YOUR INSTRUCTIONS:
Exclude the pictures and repeat all of the data exactly.

───── COLLECTED MATERIAL ─────

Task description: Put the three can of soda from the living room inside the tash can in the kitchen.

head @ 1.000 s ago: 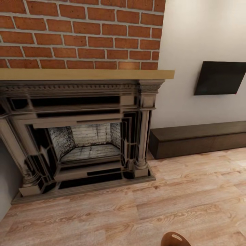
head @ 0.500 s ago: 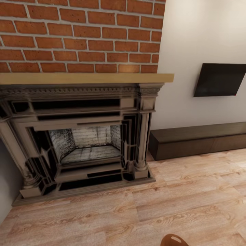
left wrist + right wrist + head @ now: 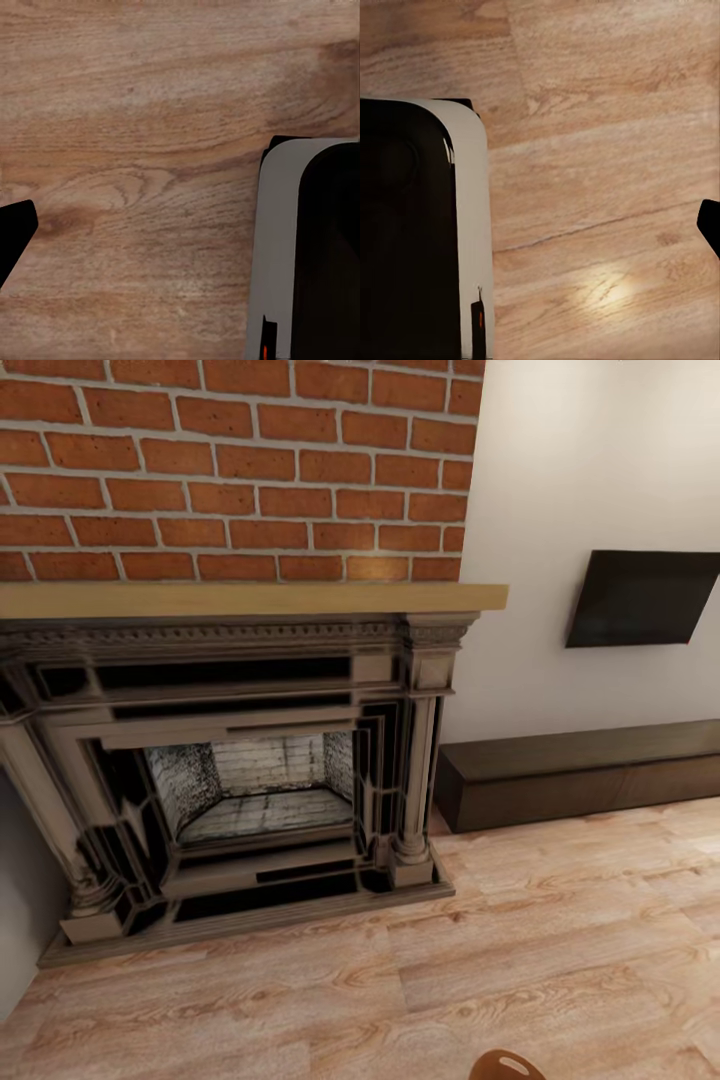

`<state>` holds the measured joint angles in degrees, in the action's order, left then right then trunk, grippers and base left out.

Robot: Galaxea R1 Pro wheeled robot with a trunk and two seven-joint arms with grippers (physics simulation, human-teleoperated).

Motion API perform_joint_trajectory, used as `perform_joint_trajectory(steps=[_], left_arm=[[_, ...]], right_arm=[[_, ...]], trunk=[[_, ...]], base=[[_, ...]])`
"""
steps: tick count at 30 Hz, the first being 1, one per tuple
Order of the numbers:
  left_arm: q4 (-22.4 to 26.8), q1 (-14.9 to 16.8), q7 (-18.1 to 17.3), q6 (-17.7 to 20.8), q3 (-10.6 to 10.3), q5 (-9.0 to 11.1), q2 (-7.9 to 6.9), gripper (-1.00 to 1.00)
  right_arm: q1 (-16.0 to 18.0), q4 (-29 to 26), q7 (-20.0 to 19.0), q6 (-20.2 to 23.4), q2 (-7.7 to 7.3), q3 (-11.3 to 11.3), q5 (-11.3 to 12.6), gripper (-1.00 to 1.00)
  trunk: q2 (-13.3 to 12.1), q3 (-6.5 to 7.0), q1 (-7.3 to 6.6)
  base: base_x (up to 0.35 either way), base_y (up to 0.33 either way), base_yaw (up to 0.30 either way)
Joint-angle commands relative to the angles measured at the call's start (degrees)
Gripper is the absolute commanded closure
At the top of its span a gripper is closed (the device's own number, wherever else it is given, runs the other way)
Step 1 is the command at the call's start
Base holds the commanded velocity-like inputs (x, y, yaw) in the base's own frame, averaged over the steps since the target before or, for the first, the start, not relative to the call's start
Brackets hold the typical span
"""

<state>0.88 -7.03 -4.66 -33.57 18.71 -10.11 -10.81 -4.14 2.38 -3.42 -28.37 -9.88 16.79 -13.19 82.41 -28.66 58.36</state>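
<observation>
No soda can and no trash can is in view. The head view faces the living room: a red-brick chimney (image 3: pixel 240 470) above a dark carved fireplace (image 3: pixel 250 780). A small orange-brown rounded shape (image 3: pixel 510 1066) pokes up at the bottom edge of that view; I cannot tell what it is. In the left wrist view one black fingertip (image 3: pixel 13 234) shows over bare wood floor. The right wrist view also shows a single black fingertip (image 3: pixel 710 225) at the edge. Nothing is seen between the fingers.
A black wall TV (image 3: pixel 640 598) hangs right of the chimney, above a long dark low cabinet (image 3: pixel 580 770). Wood floor (image 3: pixel 520 950) stretches in front of both. My grey and black base shows in the left wrist view (image 3: pixel 315 247) and the right wrist view (image 3: pixel 412 232).
The whole head picture has slid slightly downward, so the camera has moved. The orange-brown shape now sits lower at the bottom edge. Nothing in the room itself has moved.
</observation>
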Motion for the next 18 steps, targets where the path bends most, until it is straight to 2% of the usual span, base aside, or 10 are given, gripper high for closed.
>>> perform_joint_trajectory(steps=[1,18], left_arm=[[0.0,0.0,0.0,0.0,0.0,0.0,0.00,-1.00],[0.0,0.0,0.0,0.0,-0.1,0.0,0.06,-1.00]], right_arm=[[0.0,0.0,0.0,0.0,0.02,0.0,0.0,-1.00],[-1.0,0.0,0.0,0.0,0.06,0.0,0.0,-1.00]], trunk=[[-0.4,0.19,-0.23],[-7.2,3.24,-3.96]], base=[[0.000,0.000,0.000],[0.000,0.000,0.000]])
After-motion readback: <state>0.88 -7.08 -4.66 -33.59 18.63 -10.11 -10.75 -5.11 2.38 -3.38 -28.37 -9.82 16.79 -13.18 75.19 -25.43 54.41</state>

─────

WRITTEN REPLY:
Task description: Put the three can of soda from the living room inside the tash can in the kitchen.

head @ 1.000 s ago: 
head @ 0.500 s ago: 
left wrist + right wrist + head @ now: 

`<state>` holds the measured joint angles in degrees, in the action's order, left then right then trunk, grippers and base left out.

Robot: Galaxea R1 Pro wheeled robot with a trunk and two seven-joint arms with grippers (physics simulation, human-teleoperated).

Motion API perform_joint_trajectory, used as `perform_joint_trajectory(steps=[_], left_arm=[[_, ...]], right_arm=[[_, ...]], trunk=[[_, ...]], base=[[_, ...]])`
"""
steps: tick count at 30 Hz, the first being 1, one per tuple
Order of the numbers:
  left_arm: q4 (-22.4 to 26.8), q1 (-14.9 to 16.8), q7 (-18.1 to 17.3), q6 (-17.7 to 20.8), q3 (-10.6 to 10.3), q5 (-9.0 to 11.1), q2 (-7.9 to 6.9), gripper (-1.00 to 1.00)
  right_arm: q1 (-16.0 to 18.0), q4 (-29 to 26), q7 (-20.0 to 19.0), q6 (-20.2 to 23.4), q2 (-7.7 to 7.3), q3 (-11.3 to 11.3), q5 (-11.3 to 12.6), gripper (-1.00 to 1.00)
  trunk: q2 (-13.3 to 12.1), q3 (-6.5 to 7.0), q1 (-7.3 to 6.6)
  base: base_x (up to 0.35 either way), base_y (up to 0.33 either way), base_yaw (up to 0.30 either way)
Joint-angle commands relative to the angles measured at the call's start (degrees)
Gripper is the absolute commanded closure
At the top of its span a gripper is closed (the device's own number, wherever else it is given, runs the other way)
Step 1 is the command at the call's start
Base holds the commanded velocity-like inputs (x, y, yaw) in the base's own frame, averaged over the steps since the target before or, for the first, the start, not relative to the call's start
Brackets hold the typical span
"""

<state>0.88 -7.03 -4.66 -33.57 18.71 -10.11 -10.81 -4.14 2.38 -3.42 -28.37 -9.88 16.79 -13.19 82.41 -28.66 58.36</state>
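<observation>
No soda can and no trash can is in view. The head view faces the living room: a red-brick chimney (image 3: pixel 240 470) above a dark carved fireplace (image 3: pixel 250 780). A small orange-brown rounded shape (image 3: pixel 510 1066) pokes up at the bottom edge of that view; I cannot tell what it is. In the left wrist view one black fingertip (image 3: pixel 13 234) shows over bare wood floor. The right wrist view also shows a single black fingertip (image 3: pixel 710 225) at the edge. Nothing is seen between the fingers.
A black wall TV (image 3: pixel 640 598) hangs right of the chimney, above a long dark low cabinet (image 3: pixel 580 770). Wood floor (image 3: pixel 520 950) stretches in front of both. My grey and black base shows in the left wrist view (image 3: pixel 315 247) and the right wrist view (image 3: pixel 412 232).
The whole head picture has slid slightly downward, so the camera has moved. The orange-brown shape now sits lower at the bottom edge. Nothing in the room itself has moved.
</observation>
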Motion for the next 18 steps, targets where the path bends most, until it is straight to 2% of the usual span, base aside, or 10 are given, gripper high for closed.
>>> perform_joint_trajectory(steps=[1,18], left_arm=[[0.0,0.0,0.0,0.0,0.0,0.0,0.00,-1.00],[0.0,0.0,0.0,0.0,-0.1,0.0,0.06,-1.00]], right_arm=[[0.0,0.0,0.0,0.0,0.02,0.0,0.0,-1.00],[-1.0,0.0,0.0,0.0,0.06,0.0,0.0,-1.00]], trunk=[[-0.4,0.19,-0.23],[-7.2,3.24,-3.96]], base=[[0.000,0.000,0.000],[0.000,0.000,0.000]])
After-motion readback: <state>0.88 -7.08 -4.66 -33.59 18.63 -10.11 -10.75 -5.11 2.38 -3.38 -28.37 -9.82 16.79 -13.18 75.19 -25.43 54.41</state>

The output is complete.